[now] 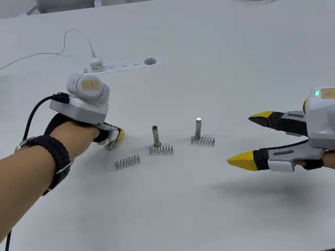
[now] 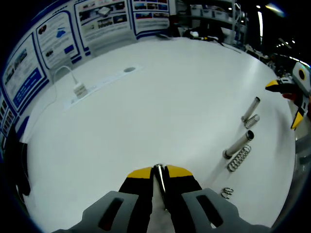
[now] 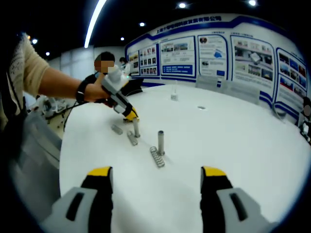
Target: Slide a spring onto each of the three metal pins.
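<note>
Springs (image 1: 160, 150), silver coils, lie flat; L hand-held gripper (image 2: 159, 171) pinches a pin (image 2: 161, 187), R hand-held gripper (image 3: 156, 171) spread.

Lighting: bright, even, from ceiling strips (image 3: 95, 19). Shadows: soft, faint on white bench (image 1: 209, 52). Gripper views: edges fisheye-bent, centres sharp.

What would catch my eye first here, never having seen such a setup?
Probably the right gripper, its yellow-tipped jaws wide open at the right of the white table. In the middle two pins stand upright, with three springs lying on the table by them. At the left, the hand-held left gripper is shut on a third pin.
</note>
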Motion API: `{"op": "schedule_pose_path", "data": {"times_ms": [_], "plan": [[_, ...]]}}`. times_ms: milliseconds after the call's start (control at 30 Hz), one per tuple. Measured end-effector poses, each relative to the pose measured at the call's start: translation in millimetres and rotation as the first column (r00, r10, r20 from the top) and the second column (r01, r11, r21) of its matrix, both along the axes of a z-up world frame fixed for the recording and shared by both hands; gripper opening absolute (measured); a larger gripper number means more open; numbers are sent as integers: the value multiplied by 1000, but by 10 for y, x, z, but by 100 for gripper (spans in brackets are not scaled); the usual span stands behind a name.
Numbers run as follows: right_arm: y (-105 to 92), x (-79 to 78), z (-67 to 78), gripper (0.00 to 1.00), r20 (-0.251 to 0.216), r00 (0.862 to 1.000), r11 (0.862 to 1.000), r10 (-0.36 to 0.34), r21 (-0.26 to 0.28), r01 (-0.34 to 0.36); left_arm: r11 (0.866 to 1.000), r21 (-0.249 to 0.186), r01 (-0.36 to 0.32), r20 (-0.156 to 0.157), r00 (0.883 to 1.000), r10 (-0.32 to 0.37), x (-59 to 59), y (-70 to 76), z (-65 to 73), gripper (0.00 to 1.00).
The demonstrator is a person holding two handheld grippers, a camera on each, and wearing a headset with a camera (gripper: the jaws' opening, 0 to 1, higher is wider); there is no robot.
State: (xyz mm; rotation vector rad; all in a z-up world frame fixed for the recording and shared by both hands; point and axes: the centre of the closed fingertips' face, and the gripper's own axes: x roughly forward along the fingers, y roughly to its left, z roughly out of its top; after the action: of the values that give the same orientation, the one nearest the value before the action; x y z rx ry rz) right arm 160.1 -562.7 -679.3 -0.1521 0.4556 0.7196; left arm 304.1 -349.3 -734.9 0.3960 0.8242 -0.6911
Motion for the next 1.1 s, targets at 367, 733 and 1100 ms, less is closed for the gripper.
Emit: {"op": "schedule_pose_path", "data": {"times_ms": [367,733,1100], "plan": [[10,-9,-15,74,-6,1000,1000,6,3,-6,992,127,24,-81,997,-13,17,-4,-16,11],[15,-24,-34,74,-13,1000,1000,10,4,-9,979,199,50,-150,988,-20,-6,-8,-32,10],[39,-38,-39,73,-17,1000,1000,16,-4,-16,982,189,13,-109,994,8,-35,7,-14,7]]}}
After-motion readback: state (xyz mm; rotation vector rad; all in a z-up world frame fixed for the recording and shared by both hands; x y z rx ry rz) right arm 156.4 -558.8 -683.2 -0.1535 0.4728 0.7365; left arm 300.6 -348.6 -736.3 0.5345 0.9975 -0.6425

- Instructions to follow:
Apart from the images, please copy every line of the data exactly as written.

- Completed exercise:
[now] 
[now] 
[now] 
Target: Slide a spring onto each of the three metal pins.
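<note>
Springs (image 1: 160, 150), silver coils, lie flat; L hand-held gripper (image 2: 159, 171) pinches a pin (image 2: 161, 187), R hand-held gripper (image 3: 156, 171) spread.

Lighting: bright, even, from ceiling strips (image 3: 95, 19). Shadows: soft, faint on white bench (image 1: 209, 52). Gripper views: edges fisheye-bent, centres sharp.

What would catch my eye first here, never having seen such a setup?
Probably the right gripper, its yellow-tipped jaws wide open at the right of the white table. In the middle two pins stand upright, with three springs lying on the table by them. At the left, the hand-held left gripper is shut on a third pin.
</note>
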Motion API: `{"op": "schedule_pose_path", "data": {"times_ms": [_], "plan": [[_, ...]]}}`. times_ms: milliseconds after the call's start (control at 30 Hz), one per tuple. Measured end-effector poses, each relative to the pose measured at the call's start: translation in millimetres and rotation as the first column (r00, r10, r20 from the top) and the second column (r01, r11, r21) of its matrix, both along the axes of a z-up world frame fixed for the recording and shared by both hands; gripper opening absolute (measured); a larger gripper number means more open; numbers are sent as integers: the value multiplied by 1000, but by 10 for y, x, z, but by 100 for gripper (spans in brackets are not scaled); the usual span stands behind a name.
Numbers run as follows: right_arm: y (-105 to 92), x (-79 to 78), z (-67 to 78), gripper (0.00 to 1.00), r20 (-0.251 to 0.216), r00 (0.862 to 1.000), r11 (0.862 to 1.000), r10 (-0.36 to 0.34), r21 (-0.26 to 0.28), r01 (-0.34 to 0.36); left_arm: r11 (0.866 to 1.000), r21 (-0.249 to 0.186), r01 (-0.36 to 0.32), r20 (-0.156 to 0.157), r00 (0.883 to 1.000), r10 (-0.32 to 0.37), x (-59 to 59), y (-70 to 76), z (-65 to 73), gripper (0.00 to 1.00).
The demonstrator is a person holding two handheld grippers, a camera on each, and wearing a headset with a camera (gripper: the jaws' opening, 0 to 1, higher is wider); there is no robot.
State: (xyz mm; rotation vector rad; all in a z-up world frame fixed for the recording and shared by both hands; point and axes: the centre of the closed fingertips' face, and the gripper's own axes: x roughly forward along the fingers, y roughly to its left, z roughly out of its top; after the action: of the values that give the same orientation, the one nearest the value before the action; x y z rx ry rz) right arm 160.1 -562.7 -679.3 -0.1521 0.4556 0.7196; left arm 304.1 -349.3 -734.9 0.3960 0.8242 -0.6911
Motion for the next 1.1 s, targets at 367, 733 and 1100 ms, less is closed for the gripper.
Emit: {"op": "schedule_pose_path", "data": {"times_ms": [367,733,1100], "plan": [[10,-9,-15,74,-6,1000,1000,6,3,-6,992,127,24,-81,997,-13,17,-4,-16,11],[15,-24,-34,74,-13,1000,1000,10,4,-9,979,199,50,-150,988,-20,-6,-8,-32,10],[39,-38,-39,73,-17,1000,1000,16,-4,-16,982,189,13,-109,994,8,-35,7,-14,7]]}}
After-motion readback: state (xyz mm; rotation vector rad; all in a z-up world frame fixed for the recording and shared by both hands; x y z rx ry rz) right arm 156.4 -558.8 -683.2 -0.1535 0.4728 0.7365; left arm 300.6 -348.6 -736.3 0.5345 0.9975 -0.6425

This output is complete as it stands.